A Player Defined

men in suits shaking hands at table

For four decades Topgrading, Inc. has applied and taught managers how to achieve 80%+ hiring success, with success defined as an A Player. We have refined the definition of an A Player, and hope this blog helps you focus on just hiring A Players.

In my early books on Topgrading, the ones that highlighted how Topgrading helped GE become the most valuable (market cap) company in the world, here was the definition for an A Player:

A Player: Someone in the top 10% of talent available for any job, at a given salary level. This was a very practical definition for companies hiring dozens or hundreds of people for a job like Store Manager. Those companies would conduct Topgrading Interviews and develop profiles that made it easy to reject candidates (using the Topgrading Snapshot). But for companies NOT constantly hiring for a job, they’d say, “How the heck can I KNOW which candidates are in the top 10?” Good question. So here’s an easier definition:

A Player: High performer. Our Topgrading Professionals have asked 12,000 candidates about every managerial job they have had, and specifically, “What percent of high performers did you inherit in that job?” Candidates have no hesitation to answer. They can relate to “high performer.” Typically their answer is, 25%. The trouble is, typically only 25% of the people they hire turn out to be high performers – A Players. So, they have to MIS-HIRE 3 people before they hire that one high performer. Ugh! Here’s an equally useful definition:

A Player: Someone whose boss rates his/her performance Excellent or Very Good, NOT just Good. Suppose a candidate told you, “I’ve had 6 bosses and not one would rate me Excellent and let me think …. hmmmm ….. not one would rate me Very Good either. I guess all 6 bosses would rate me Good!” Would you think that candidate is an A Player, a high performer? NO WAY!

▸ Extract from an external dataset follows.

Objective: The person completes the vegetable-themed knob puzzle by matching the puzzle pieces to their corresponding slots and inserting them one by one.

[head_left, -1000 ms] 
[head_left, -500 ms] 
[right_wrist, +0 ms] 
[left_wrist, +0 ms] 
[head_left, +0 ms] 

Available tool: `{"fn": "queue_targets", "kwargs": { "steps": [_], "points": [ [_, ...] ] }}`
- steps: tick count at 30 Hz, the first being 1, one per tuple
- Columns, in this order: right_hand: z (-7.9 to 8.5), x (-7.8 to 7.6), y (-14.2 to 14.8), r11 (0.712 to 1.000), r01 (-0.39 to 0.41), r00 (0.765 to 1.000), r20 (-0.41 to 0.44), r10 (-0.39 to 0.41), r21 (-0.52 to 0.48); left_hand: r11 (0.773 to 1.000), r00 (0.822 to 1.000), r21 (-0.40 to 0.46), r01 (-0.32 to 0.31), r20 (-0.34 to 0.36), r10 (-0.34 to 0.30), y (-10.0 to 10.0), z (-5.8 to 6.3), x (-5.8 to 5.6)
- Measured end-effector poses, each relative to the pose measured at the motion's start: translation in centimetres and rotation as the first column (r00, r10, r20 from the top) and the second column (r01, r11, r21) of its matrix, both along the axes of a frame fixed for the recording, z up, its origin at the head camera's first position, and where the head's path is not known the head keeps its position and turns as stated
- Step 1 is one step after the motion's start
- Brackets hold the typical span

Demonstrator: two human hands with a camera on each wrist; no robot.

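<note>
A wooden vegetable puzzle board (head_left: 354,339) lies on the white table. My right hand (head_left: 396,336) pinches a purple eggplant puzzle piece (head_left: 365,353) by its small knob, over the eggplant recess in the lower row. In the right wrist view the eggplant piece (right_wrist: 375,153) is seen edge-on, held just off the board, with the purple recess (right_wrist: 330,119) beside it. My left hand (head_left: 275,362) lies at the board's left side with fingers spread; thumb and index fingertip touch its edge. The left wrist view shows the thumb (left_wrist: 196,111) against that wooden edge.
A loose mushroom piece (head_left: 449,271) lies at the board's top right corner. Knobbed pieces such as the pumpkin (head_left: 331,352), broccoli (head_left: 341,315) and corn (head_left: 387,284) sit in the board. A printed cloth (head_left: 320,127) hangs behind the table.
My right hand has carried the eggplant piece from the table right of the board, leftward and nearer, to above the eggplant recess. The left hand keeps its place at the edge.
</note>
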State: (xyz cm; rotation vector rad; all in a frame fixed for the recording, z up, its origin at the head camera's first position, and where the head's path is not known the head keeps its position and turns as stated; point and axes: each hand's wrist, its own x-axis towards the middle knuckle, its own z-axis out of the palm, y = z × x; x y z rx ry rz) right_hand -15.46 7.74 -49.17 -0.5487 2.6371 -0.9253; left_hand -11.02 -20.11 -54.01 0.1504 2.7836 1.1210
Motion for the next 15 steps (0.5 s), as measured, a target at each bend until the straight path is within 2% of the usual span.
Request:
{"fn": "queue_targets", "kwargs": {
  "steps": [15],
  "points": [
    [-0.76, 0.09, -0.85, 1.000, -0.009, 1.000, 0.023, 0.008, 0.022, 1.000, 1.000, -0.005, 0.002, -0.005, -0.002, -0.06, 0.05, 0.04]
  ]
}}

Candidates completing our Topgrading Career History Form realize THEY will have to arrange reference calls with former bosses, and on the form they give the name of every boss and estimate how each and every boss would rate their overall performance on a scale of Excellent, Very Good, Good, Fair, and Poor. When the candidate pushes Send, the hiring manager or Human Resources first looks at the Topgrading Snapshot (the pic of the person’s career) and specifically they look at boss ratings. Hundreds of thousands of candidates have been screened this way and here are conclusions clients have made:

1. A Players – high performers = candidates who say bosses would rate them Excellent or Very Good (usually 50% Excellent, 50% Very Good).

2. B/C Players – mediocre performers = candidates who say bosses would rate them Good or worse.